I have finally figured out exactly where this skewed idea is coming from.
Javen, you are misinterpreting two different terms as meaning the same thing when they do not.
You are reading the popular use of "half" and term "children from international marriages" as meaning the same thing.
"Half" in popular usage does indeed usually refer to mixed Japanese-western individuals... However, the "international marriage" referred to in the statistics is something else entirely. While it includes the parents of the "half" children, it also includes all the other much more numerous non-western international marriages.
The statistics are only talking about the international marriages. The sites talking about "halfs" are referring to children of a very specific subsection of those. Just as not every fruit tree is going to be an apple tree, every international marriage is not going to be western-Japanese... However, every apple is going to come from a fruit tree and every western-Japanese marriage is going to be an "international marriage".

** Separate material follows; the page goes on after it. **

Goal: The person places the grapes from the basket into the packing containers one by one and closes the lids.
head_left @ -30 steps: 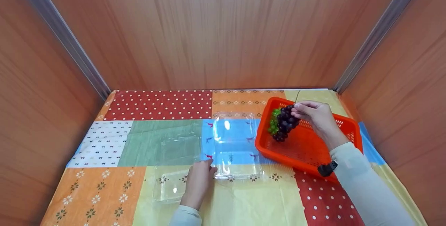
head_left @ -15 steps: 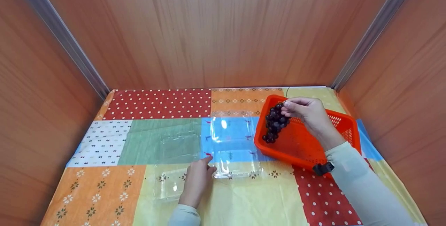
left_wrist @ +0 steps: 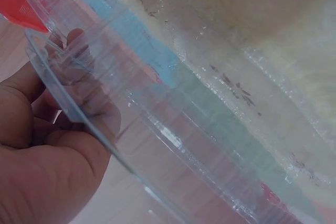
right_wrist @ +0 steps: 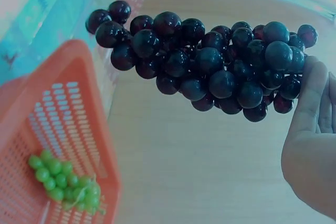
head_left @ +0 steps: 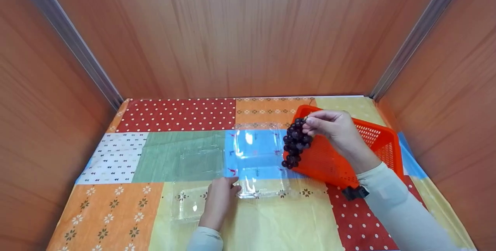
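Observation:
My right hand (head_left: 339, 134) pinches a bunch of dark purple grapes (head_left: 296, 139) by its stem end. The bunch hangs over the left rim of the orange-red plastic basket (head_left: 394, 142). In the right wrist view, the grapes (right_wrist: 210, 64) stretch away from the fingertips, and a bunch of green grapes (right_wrist: 68, 182) lies inside the basket (right_wrist: 100, 135). An opened clear plastic box (head_left: 259, 196) lies left of the basket. My left hand (head_left: 220, 198) is at its middle edge; the left wrist view has thumb and fingers (left_wrist: 79, 66) gripping the clear rim (left_wrist: 94, 129).
A patchwork-patterned tablecloth (head_left: 271, 224) covers the table. Wood-look panels (head_left: 248, 34) stand at the back and both sides, with metal strips (head_left: 77, 49) in the corners. A black wrist camera (head_left: 355, 193) sits at the right sleeve.
The right hand has carried the purple grapes leftward, from over the basket's inside to over its left rim. The green grapes have dropped out of the head view. The left hand stays put.

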Action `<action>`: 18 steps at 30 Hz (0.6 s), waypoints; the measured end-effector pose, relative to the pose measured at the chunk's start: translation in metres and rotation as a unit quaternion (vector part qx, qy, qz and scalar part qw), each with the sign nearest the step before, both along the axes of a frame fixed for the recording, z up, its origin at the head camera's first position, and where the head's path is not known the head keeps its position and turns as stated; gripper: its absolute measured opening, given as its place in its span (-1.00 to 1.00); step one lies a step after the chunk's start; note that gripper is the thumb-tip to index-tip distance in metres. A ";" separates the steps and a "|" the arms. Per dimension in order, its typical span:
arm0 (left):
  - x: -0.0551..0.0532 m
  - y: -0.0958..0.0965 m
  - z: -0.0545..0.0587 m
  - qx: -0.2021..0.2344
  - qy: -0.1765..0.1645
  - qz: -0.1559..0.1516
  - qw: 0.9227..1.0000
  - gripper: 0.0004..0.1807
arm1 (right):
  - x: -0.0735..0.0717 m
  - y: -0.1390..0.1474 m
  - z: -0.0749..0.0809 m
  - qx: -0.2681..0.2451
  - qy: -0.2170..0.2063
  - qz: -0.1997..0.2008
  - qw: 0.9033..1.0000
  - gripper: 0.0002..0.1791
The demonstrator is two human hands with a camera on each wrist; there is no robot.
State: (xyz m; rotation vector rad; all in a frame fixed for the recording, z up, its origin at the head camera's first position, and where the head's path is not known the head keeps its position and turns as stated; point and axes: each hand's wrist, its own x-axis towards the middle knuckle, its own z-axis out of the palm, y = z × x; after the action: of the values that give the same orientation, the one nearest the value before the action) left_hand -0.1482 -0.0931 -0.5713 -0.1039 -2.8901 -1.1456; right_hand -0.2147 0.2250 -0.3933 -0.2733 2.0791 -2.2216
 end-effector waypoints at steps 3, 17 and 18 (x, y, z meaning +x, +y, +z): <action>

This sort of warping of meanings isn`t really uncommon - but it is entirely incorrect.
In the end, the fact is that only a small number of the international marriages in the "1 in 30" figure are between Japanese and non-Asians. Only those can potentially produce half-western children. All the others will be invisible as Japanese-Asian "halfs".
Really, you should go to Japan and see just how many "half" children or western-Japanese couples you spot. It sure won`t even be anywhere vaguely close to "1 in 30"
, even in the most saturated expat areas in Tokyo.
But you are welcome to keep constructing this dreamlike vision of a Japan where half of every elementary school class is mixed, instead of the reality of maybe 1 in 1000, if you`re lucky.